- **Supplied material**:
-- Opening Marker --

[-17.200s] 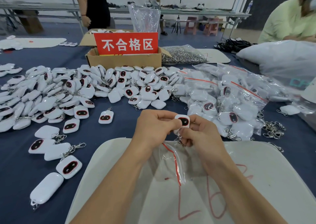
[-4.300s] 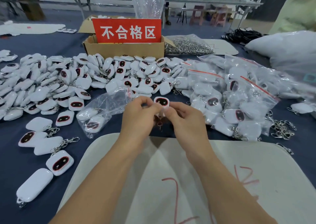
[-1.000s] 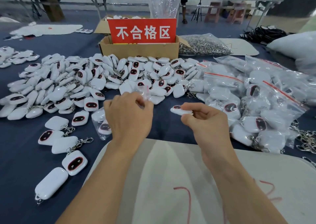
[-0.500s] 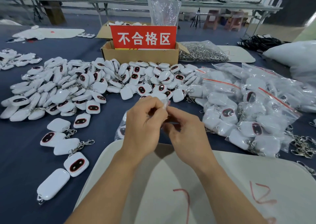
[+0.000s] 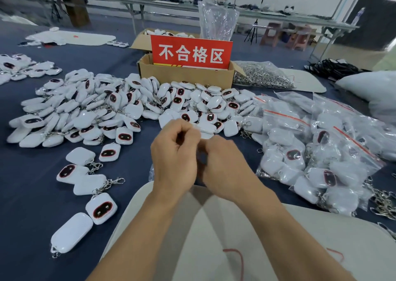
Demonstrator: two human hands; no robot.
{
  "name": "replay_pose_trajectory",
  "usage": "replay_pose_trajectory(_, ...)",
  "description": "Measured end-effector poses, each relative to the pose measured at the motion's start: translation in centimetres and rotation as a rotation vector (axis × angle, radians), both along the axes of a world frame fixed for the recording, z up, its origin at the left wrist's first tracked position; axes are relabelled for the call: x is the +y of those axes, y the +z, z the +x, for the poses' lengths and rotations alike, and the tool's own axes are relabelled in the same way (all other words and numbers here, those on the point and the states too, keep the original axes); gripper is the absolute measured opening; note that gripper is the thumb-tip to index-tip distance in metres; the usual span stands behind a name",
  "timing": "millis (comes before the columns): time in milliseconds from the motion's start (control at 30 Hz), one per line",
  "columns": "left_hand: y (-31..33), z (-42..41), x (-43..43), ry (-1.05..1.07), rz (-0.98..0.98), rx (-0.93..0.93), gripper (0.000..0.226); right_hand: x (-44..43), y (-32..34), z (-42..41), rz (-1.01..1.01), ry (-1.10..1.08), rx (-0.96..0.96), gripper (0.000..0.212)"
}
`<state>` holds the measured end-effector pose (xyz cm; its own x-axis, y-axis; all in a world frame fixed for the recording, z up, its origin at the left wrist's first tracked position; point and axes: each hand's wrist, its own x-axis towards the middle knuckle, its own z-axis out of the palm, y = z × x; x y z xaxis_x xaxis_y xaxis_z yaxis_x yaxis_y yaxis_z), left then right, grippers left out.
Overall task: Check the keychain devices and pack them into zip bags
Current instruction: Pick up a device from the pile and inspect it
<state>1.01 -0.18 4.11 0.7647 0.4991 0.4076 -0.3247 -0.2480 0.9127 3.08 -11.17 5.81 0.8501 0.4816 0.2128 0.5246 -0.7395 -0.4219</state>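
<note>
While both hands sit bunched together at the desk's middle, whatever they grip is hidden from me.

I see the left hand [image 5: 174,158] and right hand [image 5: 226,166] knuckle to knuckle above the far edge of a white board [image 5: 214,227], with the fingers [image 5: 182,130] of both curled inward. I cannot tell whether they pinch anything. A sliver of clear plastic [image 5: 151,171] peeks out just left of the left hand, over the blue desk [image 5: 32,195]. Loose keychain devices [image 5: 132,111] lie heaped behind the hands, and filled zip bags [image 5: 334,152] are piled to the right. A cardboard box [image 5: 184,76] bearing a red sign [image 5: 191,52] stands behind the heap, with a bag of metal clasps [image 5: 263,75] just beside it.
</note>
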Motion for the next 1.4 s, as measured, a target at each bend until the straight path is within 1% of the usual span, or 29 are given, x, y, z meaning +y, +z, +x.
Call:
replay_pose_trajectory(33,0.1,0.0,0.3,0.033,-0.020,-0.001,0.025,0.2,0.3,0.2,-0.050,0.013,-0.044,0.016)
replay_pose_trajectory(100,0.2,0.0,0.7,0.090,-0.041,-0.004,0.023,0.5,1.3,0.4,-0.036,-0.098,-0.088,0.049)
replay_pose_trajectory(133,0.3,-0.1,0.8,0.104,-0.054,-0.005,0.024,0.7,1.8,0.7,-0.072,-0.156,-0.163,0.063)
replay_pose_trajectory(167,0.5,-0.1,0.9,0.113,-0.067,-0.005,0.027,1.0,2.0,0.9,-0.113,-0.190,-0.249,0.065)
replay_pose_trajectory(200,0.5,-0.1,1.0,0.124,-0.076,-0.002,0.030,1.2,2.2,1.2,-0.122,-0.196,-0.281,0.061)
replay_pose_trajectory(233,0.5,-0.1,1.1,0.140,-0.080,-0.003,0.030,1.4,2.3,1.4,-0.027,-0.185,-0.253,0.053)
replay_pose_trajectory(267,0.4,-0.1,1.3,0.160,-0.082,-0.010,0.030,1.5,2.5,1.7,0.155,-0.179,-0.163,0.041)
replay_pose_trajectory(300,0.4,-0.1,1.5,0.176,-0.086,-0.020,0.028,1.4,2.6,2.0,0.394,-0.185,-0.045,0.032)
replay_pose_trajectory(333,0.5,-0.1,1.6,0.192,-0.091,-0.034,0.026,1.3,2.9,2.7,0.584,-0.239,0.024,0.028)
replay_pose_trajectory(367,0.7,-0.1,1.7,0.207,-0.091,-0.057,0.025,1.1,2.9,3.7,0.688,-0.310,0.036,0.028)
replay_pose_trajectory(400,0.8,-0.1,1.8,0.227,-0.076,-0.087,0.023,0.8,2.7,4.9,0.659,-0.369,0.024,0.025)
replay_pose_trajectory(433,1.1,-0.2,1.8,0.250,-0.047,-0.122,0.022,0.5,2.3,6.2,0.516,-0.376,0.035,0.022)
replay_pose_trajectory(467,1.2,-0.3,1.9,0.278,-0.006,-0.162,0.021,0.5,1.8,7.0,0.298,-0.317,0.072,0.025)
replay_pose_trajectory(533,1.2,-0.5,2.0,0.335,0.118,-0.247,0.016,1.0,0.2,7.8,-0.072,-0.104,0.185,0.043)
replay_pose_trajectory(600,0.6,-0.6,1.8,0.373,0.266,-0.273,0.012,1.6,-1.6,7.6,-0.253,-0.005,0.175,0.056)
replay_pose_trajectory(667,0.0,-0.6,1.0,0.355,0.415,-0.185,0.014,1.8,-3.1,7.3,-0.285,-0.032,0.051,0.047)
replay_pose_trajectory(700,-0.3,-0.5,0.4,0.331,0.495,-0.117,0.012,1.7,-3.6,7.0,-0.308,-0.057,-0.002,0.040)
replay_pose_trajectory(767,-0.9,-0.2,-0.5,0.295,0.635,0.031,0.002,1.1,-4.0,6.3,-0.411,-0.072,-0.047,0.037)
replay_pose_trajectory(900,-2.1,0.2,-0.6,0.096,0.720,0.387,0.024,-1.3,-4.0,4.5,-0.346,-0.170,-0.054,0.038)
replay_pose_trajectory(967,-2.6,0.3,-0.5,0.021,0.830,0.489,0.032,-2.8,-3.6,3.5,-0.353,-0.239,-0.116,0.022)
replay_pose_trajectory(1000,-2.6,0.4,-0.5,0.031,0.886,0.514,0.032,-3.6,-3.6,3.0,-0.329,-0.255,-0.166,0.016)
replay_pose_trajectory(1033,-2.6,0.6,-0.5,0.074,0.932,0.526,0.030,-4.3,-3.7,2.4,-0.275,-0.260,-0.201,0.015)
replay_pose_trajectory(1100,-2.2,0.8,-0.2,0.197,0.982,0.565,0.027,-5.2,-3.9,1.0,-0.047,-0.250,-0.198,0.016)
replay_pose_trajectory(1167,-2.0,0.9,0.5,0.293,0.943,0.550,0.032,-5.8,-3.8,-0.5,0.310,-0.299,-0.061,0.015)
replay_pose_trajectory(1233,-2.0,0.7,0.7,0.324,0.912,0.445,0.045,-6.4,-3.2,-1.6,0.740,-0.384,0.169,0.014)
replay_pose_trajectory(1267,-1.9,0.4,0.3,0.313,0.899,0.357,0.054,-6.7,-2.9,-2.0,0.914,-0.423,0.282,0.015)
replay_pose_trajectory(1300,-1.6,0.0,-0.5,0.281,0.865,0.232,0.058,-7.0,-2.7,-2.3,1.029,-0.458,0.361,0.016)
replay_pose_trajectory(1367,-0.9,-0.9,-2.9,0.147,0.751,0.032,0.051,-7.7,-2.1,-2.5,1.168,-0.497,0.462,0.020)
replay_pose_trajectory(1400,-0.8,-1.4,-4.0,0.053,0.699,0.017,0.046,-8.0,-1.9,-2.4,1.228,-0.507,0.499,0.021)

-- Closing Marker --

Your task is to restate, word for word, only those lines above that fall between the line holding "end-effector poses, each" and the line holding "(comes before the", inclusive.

  "description": "Measured end-effector poses, each relative to the pose measured at the motion's start: translation in centimetres and rotation as a rotation vector (axis × angle, radians), both along the axes of a world frame fixed for the recording, z up, its origin at the left wrist's first tracked position; axes are relabelled for the call: x is the +y of those axes, y the +z, z the +x, for the poses' lengths and rotations alike, and the tool's own axes are relabelled in the same way (all other words and numbers here, those on the point and the states too, keep the original axes); gripper is the absolute measured opening; note that gripper is the thumb-tip to index-tip distance in metres; the usual span stands behind a name",
  "timing": "millis (comes before the columns): time in milliseconds from the motion's start (control at 30 Hz), one per line",

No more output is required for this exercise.